In late 2025 and early 2026, the Oxygen CoLab worked with Primus Deus Consults to make visible the layer of the market that has been largely hidden from view: the small- and medium-sized oxygen suppliers whose work determines whether produced oxygen reaches the patients who need it.
Who did we engage?
140+
Suppliers verified
Operating medical oxygen suppliers confirmed across two waves of fieldwork
1500
Leads surfaced
Wholesalers, regional specialists, industrial SMEs, micro-distributors
80
SMEs assessed
SMEs that completed a full supplier profile
If you are working to improve oxygen access in Nigeria, these insights are for you.
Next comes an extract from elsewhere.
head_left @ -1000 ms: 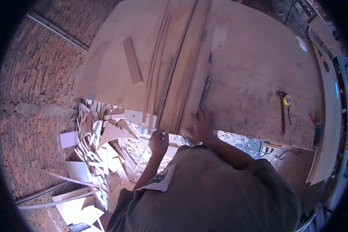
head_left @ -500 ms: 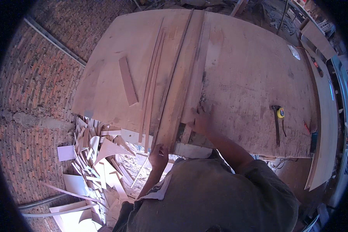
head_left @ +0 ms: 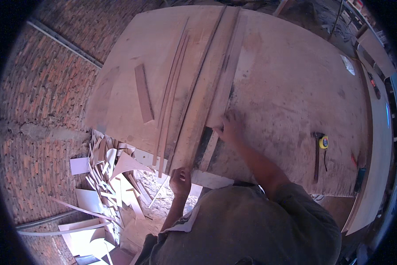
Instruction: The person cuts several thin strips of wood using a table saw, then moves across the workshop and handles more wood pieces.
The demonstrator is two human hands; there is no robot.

Having a plant installed is not the same as having oxygen at the bedside.
There is a Missing Middle
Nigeria's production capacity is well-documented. What this mapping reveals is a much larger, less-visible layer: the small- and medium-sized oxygen suppliers (SMEs) doing the work of moving, installing, maintaining and delivering produced oxygen to the point of care. They have been operating in Nigeria's oxygen market in larger numbers than has been recognised, and even this exercise still undercounts them: when we asked health facilities directly about their suppliers, most of the SMEs they named had not shown up in the nationwide scan; a sign the true market is materially bigger than any single mapping method can reach.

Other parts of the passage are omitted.